START Data block

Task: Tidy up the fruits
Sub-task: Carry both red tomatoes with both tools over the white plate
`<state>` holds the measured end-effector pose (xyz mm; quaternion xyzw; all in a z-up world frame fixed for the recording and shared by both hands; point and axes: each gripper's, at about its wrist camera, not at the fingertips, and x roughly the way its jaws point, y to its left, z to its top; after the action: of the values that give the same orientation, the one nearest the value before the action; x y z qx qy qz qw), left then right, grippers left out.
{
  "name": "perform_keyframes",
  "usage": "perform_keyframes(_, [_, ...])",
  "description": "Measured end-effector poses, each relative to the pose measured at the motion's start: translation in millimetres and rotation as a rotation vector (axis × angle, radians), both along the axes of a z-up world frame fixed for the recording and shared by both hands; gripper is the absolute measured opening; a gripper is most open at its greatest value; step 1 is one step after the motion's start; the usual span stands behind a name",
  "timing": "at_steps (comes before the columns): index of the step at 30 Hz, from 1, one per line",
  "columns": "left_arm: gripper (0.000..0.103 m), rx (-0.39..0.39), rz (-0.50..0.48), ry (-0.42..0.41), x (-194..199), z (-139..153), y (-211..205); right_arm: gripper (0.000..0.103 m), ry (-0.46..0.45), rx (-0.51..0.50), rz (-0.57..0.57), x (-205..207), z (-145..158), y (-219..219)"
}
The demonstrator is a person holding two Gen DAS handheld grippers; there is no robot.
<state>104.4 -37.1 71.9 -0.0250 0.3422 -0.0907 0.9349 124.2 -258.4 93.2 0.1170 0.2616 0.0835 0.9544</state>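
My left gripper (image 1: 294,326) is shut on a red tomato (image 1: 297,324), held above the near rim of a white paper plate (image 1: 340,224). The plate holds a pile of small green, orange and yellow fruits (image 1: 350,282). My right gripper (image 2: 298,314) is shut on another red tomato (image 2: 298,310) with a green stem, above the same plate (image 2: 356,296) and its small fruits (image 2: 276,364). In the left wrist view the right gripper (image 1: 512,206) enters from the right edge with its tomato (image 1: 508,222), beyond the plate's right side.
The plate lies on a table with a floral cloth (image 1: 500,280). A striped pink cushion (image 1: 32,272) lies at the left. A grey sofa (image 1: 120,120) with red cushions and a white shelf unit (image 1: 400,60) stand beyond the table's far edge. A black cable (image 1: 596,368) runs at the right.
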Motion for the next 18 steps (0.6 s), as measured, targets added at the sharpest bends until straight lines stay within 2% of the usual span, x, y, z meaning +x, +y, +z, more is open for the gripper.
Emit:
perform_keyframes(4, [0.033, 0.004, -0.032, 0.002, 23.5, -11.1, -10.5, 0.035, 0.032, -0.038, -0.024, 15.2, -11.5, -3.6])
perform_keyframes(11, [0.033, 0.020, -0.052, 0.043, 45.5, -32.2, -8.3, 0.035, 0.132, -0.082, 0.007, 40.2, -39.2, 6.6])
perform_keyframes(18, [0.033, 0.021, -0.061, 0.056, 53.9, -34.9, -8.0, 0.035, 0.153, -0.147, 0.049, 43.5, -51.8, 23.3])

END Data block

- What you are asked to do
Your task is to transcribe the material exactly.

- The answer
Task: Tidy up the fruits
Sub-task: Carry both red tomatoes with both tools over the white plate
`<state>` holds the measured end-effector pose (xyz mm; quaternion xyzw; all in a z-up world frame fixed for the recording and shared by both hands; point and axes: each gripper's, at about its wrist camera, not at the fingertips, and x roughly the way its jaws point, y to its left, z to its top; after the action: of the values that give the same orientation, the one nearest the value before the action; x y z qx qy qz qw), left then right, grippers left out.
{
  "name": "perform_keyframes",
  "usage": "perform_keyframes(_, [_, ...])",
  "description": "Measured end-effector poses, each relative to the pose measured at the motion's start: translation in millimetres and rotation as a rotation vector (axis × angle, radians), both along the axes of a z-up world frame fixed for the recording and shared by both hands; gripper is the absolute measured opening; a gripper is most open at its greatest value; step 1 is one step after the motion's start; the usual span stands behind a name",
  "timing": "at_steps (comes before the columns): index of the step at 30 Hz, from 1, one per line",
  "columns": "left_arm: gripper (0.000..0.103 m), rx (-0.39..0.39), rz (-0.50..0.48), ry (-0.42..0.41), x (-194..199), z (-139..153), y (-211..205); right_arm: gripper (0.000..0.103 m), ry (-0.46..0.45), rx (-0.51..0.50), rz (-0.57..0.57), x (-205..207), z (-145..158), y (-219..219)"
}
The demonstrator is a person holding two Gen DAS handheld grippers; there is no robot.
<state>104.4 -37.1 71.9 -0.0250 0.3422 -0.0907 0.9349 124.2 -258.4 93.2 0.1170 0.2616 0.0835 0.9544</state>
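My left gripper (image 1: 294,326) is shut on a red tomato (image 1: 297,324), held above the near rim of a white paper plate (image 1: 340,224). The plate holds a pile of small green, orange and yellow fruits (image 1: 350,282). My right gripper (image 2: 298,314) is shut on another red tomato (image 2: 298,310) with a green stem, above the same plate (image 2: 356,296) and its small fruits (image 2: 276,364). In the left wrist view the right gripper (image 1: 512,206) enters from the right edge with its tomato (image 1: 508,222), beyond the plate's right side.
The plate lies on a table with a floral cloth (image 1: 500,280). A striped pink cushion (image 1: 32,272) lies at the left. A grey sofa (image 1: 120,120) with red cushions and a white shelf unit (image 1: 400,60) stand beyond the table's far edge. A black cable (image 1: 596,368) runs at the right.
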Motion for the next 18 steps (0.6 s), as measured, targets added at the sharpest bends until straight lines stay within 2% of the usual span, x, y, z meaning +x, +y, +z, more is open for the gripper.
Emit:
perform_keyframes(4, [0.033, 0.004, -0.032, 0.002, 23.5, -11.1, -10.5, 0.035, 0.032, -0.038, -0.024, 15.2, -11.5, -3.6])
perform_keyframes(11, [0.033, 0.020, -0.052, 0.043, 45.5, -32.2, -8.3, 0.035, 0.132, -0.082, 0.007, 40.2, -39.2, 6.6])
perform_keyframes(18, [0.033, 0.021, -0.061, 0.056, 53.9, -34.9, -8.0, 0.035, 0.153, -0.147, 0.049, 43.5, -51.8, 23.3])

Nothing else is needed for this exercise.